Your task -
How many lines in the listing below include the word "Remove"? Reply with the count alone.

BEGIN

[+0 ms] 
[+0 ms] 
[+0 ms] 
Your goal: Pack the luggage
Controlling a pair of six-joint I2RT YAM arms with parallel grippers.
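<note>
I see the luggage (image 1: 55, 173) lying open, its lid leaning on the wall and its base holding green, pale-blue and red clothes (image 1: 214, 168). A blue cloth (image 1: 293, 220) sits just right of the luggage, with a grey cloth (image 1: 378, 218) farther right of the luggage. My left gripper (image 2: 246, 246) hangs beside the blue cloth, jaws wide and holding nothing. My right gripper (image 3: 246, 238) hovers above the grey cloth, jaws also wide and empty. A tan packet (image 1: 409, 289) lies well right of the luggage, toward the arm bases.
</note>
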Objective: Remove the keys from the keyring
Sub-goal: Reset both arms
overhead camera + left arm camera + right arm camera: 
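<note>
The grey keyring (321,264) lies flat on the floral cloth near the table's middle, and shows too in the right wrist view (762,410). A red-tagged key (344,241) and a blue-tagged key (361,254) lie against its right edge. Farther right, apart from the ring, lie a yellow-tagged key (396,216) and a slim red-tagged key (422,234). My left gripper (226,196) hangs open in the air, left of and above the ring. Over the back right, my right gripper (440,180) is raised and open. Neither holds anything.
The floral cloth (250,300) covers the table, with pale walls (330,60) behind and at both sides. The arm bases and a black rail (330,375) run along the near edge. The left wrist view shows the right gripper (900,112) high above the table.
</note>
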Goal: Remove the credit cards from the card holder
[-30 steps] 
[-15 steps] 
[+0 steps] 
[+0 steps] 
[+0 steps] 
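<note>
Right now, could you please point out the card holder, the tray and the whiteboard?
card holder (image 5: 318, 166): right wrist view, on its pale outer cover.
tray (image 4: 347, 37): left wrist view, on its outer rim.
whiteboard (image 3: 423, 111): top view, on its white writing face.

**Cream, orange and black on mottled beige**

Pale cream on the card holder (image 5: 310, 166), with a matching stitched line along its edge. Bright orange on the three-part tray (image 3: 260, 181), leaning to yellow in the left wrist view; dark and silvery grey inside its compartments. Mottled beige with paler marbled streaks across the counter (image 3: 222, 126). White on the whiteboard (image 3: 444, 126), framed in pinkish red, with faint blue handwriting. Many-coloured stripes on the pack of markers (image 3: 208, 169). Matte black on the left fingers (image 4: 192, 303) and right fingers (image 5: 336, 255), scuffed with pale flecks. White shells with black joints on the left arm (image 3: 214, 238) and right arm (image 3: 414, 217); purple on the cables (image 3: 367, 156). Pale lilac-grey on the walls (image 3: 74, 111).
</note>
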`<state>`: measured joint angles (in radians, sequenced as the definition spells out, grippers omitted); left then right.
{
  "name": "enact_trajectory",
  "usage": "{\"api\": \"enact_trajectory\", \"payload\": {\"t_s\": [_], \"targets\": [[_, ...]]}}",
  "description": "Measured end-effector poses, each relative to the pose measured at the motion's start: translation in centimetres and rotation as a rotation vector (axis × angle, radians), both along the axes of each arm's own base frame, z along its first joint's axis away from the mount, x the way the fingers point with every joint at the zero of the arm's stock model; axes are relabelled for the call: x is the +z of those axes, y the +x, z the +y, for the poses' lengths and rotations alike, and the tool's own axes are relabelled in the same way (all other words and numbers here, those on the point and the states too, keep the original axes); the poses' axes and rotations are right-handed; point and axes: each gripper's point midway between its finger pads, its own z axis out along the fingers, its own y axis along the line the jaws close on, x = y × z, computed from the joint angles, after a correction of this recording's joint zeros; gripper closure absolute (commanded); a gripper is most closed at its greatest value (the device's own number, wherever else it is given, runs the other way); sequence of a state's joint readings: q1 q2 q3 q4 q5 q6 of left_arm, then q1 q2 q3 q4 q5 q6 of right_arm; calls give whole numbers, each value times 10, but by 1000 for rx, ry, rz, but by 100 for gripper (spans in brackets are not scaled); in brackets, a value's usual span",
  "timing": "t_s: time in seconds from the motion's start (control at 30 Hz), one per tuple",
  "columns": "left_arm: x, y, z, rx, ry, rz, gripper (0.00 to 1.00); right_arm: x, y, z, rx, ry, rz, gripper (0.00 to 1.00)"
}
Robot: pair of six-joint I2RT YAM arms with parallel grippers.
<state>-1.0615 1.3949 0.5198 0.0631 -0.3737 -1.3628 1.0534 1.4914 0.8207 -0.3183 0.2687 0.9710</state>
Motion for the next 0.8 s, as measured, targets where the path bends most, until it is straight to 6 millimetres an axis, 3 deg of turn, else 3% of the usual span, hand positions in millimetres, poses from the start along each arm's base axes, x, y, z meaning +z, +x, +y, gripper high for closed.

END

Answer below -
2